Family & Community Engagement

Claimed

May 06, 2018 | BY Anju J. Rupchandani M.S.Ed., Managing Director

Earlier this month, 2000 professionals from across the United States and Canada gathered for the Community Schools Forum in Baltimore, Maryland. The Opening Plenary of any large gathering in the world of education is filled with energy, excitement, and an opportunity to be reinvigorated about the work. Robin Hood Foundation ’s CEO Wes Moore kicked off this year’s plenary, and his statement, “We don’t have a school to prison pipeline, we have a poverty to prison pipeline,” resonated with many of the attendees. Mr. Moore’s statement was the fire that lit the match to remind us that poverty is not a choice by families, it is a circumstance created by systems.

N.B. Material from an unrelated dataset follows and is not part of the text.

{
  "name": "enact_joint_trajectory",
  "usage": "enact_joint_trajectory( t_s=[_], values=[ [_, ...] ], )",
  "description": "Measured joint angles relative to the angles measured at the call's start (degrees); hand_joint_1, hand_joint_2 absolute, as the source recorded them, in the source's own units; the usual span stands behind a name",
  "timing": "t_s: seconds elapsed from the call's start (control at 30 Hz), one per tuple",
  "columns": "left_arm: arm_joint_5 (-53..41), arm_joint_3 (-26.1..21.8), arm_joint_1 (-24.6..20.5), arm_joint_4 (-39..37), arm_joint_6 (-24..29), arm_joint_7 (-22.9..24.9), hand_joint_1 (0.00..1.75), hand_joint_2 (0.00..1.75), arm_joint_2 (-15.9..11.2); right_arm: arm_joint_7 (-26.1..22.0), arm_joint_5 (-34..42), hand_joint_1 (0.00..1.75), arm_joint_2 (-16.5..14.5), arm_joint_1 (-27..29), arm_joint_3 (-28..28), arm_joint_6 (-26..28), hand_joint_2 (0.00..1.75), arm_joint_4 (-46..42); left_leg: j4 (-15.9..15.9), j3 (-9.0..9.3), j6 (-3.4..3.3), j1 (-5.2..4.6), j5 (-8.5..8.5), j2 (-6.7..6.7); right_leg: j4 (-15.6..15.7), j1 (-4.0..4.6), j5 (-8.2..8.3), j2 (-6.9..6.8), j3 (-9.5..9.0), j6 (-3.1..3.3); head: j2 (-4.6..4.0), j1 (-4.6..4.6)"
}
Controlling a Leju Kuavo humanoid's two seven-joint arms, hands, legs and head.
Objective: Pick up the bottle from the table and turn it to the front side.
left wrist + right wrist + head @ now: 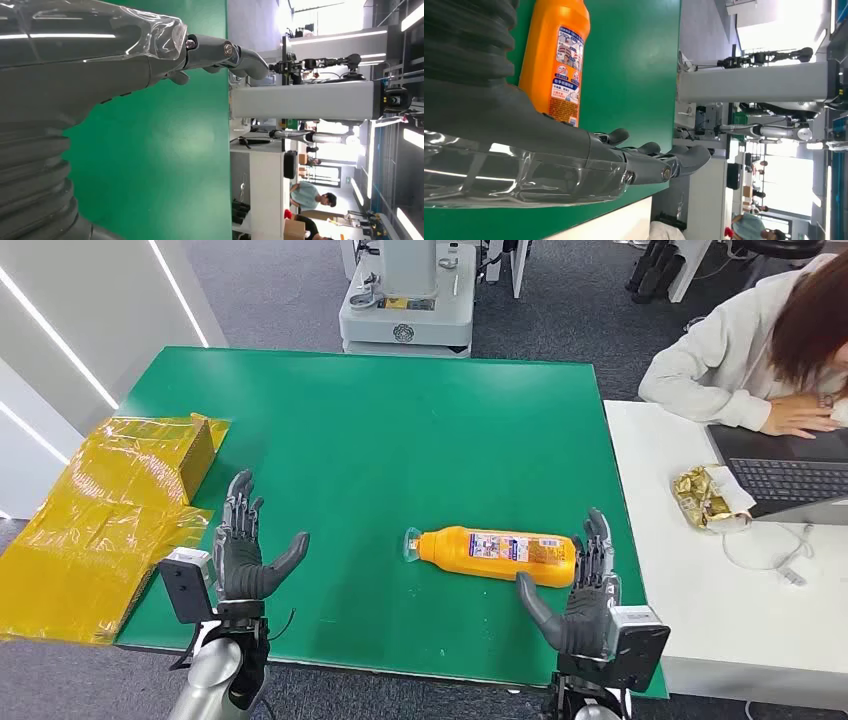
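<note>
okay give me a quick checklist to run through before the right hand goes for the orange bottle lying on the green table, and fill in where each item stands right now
1. Bottle lies flat on the green table, apart from the edges: ok.
2. Right hand open, nothing in it, beside the bottle's base end: ok.
3. Right hand touching the bottle: cannot tell; the thumb looks very near.
4. Left hand open, well apart from the bottle: ok.
5. Path free: the yellow box sits at the table's far left, away from the bottle: ok.
6. Label faces up; whether that is the front side: cannot tell.
</note>
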State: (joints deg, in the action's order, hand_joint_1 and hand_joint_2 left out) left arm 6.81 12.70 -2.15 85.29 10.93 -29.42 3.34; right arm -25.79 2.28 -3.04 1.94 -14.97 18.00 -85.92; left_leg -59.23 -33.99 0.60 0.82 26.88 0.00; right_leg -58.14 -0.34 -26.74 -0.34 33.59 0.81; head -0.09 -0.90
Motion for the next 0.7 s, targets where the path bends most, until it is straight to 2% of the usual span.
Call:
enact_joint_trajectory(
  t_s=[0.7],
  values=[
    [-0.05,0.0,-0.03,0.0,0.0,0.0,0.0,1.75,0.04,0.0,-0.06,0.0,0.0,-0.18,0.02,-0.03,1.75,0.44,0.0,0.01,0.0,0.0,0.0,0.0,0.0,0.0,0.0,0.0,0.0,0.0,0.0,0.0]
  ],
)
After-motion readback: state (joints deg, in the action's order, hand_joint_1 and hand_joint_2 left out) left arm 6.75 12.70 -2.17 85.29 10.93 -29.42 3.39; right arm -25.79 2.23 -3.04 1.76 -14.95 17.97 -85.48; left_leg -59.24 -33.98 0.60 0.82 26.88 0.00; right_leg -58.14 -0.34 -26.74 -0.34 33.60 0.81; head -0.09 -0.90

Whether you’re rich or poor, black or white, young or old, when you’re a parent, you have hopes and dreams for your children. You want them to exceed what you have done in your lifetime. What parents/families do each day is try to clear obstacles while creating a path for their children to succeed. “Your seats were paid for long before you ever got here to today’s event,” said Mr. Moore, and that’s because we’re products of someone else’s expectations of us that we have lived up to. That is what families in low-income neighborhoods are doing each day no matter how tough the circumstances are, they are believing in their children, and the power of their potential. However, the difficult thing that still exists is the fact that systems have been created in low-income neighborhoods to perpetuate the cycles of poverty, and impede youth the opportunity to live up to their full potential.

Under resourced schools lacking adequate materials, facilities, food & nutrition access, mental health support services, and a host of other critical resources that support a student, family and a neighborhood are part of a larger systemic issue.

When we begin to see that people created the systems that are in place today and prevent everyone from succeeding, we start making real change. Then, and only then, can children who are living in poverty CLAIM their seats at the table, and live up to the potential of success that we as professionals see for them, as their families do.